§ **TASK**
Count each line below that has "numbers" anywhere in it. Answer with the total alone.

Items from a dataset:
=== Begin Enclosure ===
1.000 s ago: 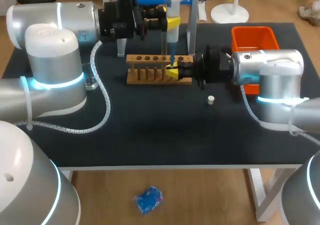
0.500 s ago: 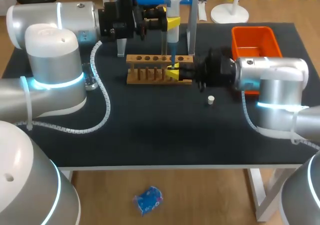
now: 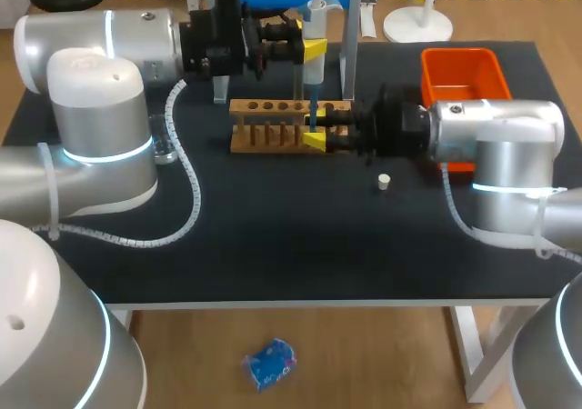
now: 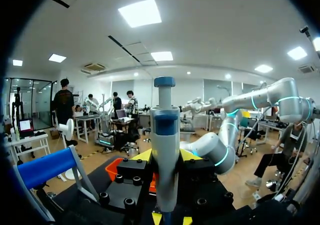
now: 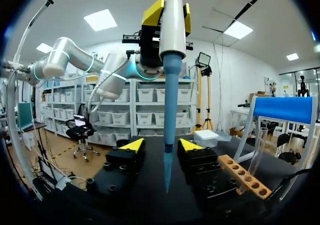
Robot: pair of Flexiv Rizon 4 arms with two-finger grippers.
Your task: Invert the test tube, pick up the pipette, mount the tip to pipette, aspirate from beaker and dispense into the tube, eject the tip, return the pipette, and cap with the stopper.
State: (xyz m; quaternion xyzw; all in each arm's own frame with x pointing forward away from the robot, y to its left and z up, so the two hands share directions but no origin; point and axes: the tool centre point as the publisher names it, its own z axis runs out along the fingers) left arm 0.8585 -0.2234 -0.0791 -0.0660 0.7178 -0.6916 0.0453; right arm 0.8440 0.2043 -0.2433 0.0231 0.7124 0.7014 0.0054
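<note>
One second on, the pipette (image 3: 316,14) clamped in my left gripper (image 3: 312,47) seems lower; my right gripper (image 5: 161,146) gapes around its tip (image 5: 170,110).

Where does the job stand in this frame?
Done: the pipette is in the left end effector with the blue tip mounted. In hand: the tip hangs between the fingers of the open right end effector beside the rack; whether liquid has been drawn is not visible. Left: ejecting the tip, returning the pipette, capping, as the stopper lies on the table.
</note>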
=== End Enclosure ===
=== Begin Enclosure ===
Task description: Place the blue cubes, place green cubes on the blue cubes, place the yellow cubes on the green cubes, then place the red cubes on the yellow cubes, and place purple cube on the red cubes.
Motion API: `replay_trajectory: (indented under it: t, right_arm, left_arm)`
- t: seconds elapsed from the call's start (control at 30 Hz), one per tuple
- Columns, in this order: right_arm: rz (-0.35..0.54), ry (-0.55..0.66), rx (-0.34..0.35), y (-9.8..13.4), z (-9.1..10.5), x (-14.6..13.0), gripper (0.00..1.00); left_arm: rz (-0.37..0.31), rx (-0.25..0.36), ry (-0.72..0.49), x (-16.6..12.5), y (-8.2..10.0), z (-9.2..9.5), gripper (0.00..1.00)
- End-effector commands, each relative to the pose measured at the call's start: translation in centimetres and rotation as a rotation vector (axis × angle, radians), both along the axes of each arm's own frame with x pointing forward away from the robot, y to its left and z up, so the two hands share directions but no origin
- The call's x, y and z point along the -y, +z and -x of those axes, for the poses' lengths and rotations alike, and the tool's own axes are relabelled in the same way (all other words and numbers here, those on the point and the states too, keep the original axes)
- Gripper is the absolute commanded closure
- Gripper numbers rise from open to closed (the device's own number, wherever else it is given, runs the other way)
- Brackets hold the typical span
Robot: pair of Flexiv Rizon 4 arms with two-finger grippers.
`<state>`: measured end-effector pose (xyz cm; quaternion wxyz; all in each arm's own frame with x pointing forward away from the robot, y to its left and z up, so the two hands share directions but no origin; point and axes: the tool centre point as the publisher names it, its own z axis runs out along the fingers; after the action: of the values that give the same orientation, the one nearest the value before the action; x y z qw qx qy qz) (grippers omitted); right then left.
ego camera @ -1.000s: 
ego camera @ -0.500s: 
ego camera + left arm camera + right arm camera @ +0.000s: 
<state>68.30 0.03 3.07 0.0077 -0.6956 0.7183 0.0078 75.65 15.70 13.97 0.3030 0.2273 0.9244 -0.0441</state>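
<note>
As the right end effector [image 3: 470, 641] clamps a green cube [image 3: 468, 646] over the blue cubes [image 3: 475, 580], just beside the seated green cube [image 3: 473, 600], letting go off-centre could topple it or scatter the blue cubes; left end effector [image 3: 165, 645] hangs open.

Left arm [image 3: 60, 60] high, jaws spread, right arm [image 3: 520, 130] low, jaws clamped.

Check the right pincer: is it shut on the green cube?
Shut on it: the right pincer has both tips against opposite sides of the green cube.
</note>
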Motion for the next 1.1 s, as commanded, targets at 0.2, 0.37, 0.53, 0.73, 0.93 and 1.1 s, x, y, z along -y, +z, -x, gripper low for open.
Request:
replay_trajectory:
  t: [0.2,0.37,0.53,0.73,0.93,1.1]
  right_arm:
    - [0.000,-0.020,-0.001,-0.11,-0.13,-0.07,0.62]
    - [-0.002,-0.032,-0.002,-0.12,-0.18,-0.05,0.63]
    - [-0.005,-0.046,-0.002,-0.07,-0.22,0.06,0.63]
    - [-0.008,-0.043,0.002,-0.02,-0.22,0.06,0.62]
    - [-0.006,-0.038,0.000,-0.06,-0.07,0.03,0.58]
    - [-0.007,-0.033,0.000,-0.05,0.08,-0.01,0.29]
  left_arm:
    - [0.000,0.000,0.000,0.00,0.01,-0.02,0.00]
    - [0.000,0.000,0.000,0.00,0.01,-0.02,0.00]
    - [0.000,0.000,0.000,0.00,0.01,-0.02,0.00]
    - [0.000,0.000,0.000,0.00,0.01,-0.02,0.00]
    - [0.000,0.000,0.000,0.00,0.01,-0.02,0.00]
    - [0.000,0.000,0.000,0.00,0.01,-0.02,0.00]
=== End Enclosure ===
§ **TASK RESULT**
2